Inflammatory Bowel Disease (IBD)
A personal history of inflammatory bowel disease, such as Crohn’s disease or ulcerative colitis, also increases colorectal cancer risk due to chronic inflammation in the colon. These individuals require more intensive surveillance, with frequency and type determined by disease duration and extent. Regular colonoscopies are recommended to monitor for precancerous changes.
Genetic Syndromes
Genetic syndromes raise the risk for colorectal cancer.
Lynch syndrome, a hereditary condition, increases the lifetime risk of developing colorectal cancer and requires screening as early as the 20s, with colonoscopies every one to two years.
Familial Adenomatous Polyposis (FAP) is another genetic condition characterized by numerous polyps, leading to cancer at a young age; screening for FAP starts in early adolescence.
These higher-risk groups benefit from personalized screening plans developed with their healthcare providers. Screening for these groups begins earlier and occurs more frequently to detect and address abnormalities before they progress to advanced cancer.
Interpreting Results and Follow-Up
Understanding screening results and follow-up steps is important for colorectal health. If a stool-based test, such as FIT or a stool DNA test, yields a positive result, it indicates blood or altered DNA, requiring further investigation. A positive stool test does not confirm cancer but indicates the need for a diagnostic colonoscopy.
During a colonoscopy, if polyps are found, they are removed during the procedure. Removed polyps are sent for microscopic examination to determine if they are benign, precancerous, or cancerous. Polyp characteristics (size, number, type) influence future surveillance recommendations.

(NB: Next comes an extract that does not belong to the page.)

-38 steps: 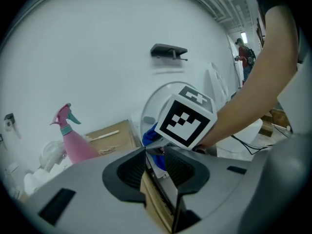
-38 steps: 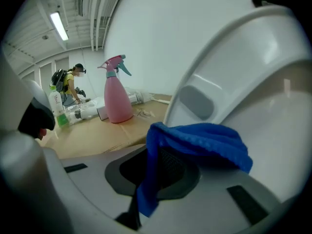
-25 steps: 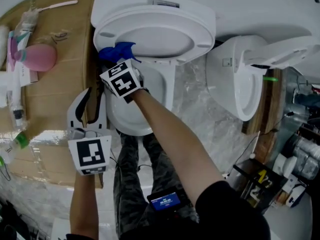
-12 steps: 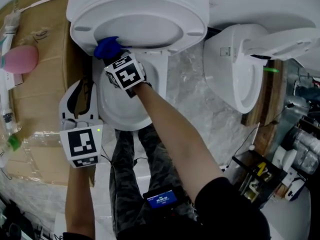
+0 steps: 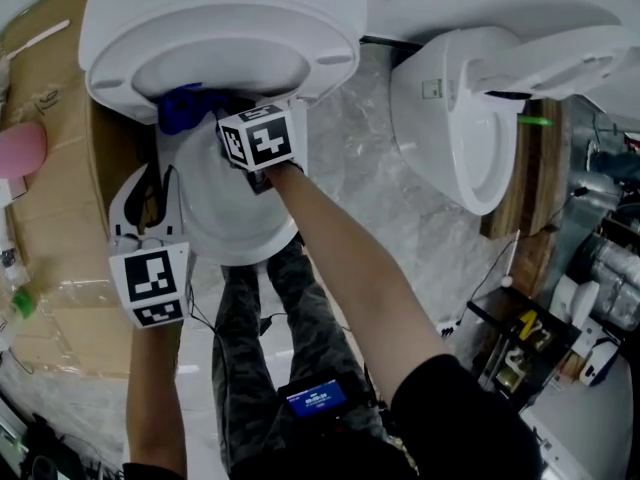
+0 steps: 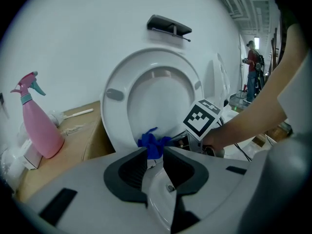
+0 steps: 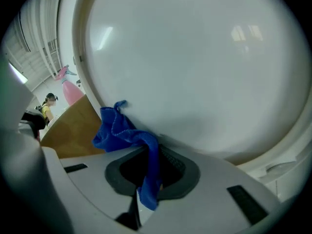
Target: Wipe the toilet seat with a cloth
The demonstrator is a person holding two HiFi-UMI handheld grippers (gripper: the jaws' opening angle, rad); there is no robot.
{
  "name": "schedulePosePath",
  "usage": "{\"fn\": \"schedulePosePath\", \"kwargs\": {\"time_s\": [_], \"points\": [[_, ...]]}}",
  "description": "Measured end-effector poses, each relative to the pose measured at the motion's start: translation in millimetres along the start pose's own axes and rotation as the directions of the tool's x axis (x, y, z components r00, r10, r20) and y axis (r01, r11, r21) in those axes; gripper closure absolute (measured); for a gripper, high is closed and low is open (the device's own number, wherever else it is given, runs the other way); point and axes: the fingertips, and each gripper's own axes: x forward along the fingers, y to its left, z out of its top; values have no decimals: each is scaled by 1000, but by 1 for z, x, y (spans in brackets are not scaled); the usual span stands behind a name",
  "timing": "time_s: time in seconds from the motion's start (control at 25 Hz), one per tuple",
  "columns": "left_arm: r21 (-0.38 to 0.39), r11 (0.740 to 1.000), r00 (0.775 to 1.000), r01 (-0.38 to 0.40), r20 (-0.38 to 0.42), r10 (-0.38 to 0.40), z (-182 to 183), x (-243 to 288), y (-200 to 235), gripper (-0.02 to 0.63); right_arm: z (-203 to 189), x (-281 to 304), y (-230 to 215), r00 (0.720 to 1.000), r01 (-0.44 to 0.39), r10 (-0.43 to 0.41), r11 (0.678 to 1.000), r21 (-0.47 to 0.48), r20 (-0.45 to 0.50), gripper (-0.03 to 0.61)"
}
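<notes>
The white toilet seat [image 5: 220, 48] stands raised above the bowl [image 5: 230, 218]. My right gripper [image 5: 212, 114] is shut on a blue cloth [image 5: 183, 108] and holds it against the seat's lower edge. In the right gripper view the cloth [image 7: 124, 133] bunches against the seat [image 7: 195, 57] and trails back between the jaws of the right gripper [image 7: 151, 152]. My left gripper [image 5: 150, 193] hangs beside the bowl's left side, open and holding nothing. From the left gripper [image 6: 155, 155] I see the cloth [image 6: 152, 143], the seat [image 6: 151, 91] and the right gripper's marker cube [image 6: 201, 119].
A cardboard box [image 5: 60, 228] stands left of the toilet with a pink spray bottle [image 6: 36, 116] on it. A second toilet [image 5: 450, 118] stands at the right. The person's legs [image 5: 270, 318] are in front of the bowl. Another person [image 6: 252, 67] stands far off.
The right gripper has rolled and slid the cloth along the raised seat's lower edge toward its middle. The left gripper has sunk a little beside the bowl.
</notes>
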Motion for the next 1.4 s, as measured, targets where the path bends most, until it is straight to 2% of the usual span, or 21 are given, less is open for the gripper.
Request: {"fn": "schedulePosePath", "kwargs": {"time_s": [0.2,0.28,0.44,0.64,0.88,1.4], "points": [[9,1000,1000,9,-7,-9,3,6,-14,509,-22,-5,-1,998,-24,21,998,-52,-67,532],[14,1000,1000,17,-10,-17,2,6,-19,509,-27,-3,-7,997,-1,-1,1000,-28,-79,532],[28,999,1000,22,-22,-21,-6,5,-22,510,-25,0,-17,999,16,-11,995,103,-53,532],[26,999,999,19,-40,-18,-16,8,-25,509,-40,-6,-23,998,23,-17,996,92,-67,532],[35,999,998,38,-42,-37,-15,16,-40,509,-48,-21,-52,994,88,-82,992,90,-68,532],[66,996,997,59,-52,-56,-17,27,-68,510,-38,-68,-112,982,169,-179,976,137,61,532]]}}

Following a colonoscopy, the healthcare provider will outline a follow-up schedule based on the findings. If no polyps are found and the colonoscopy is normal, a repeat screening is recommended in 10 years for average-risk individuals. However, if polyps are removed or other abnormalities are noted, a shorter surveillance interval, such as every three to five years, may be advised.
Adhering to follow-up recommendations is important for ongoing monitoring and early detection of new polyps or cancerous changes. Regular communication with a healthcare provider ensures an appropriate plan based on individual results and risk factors.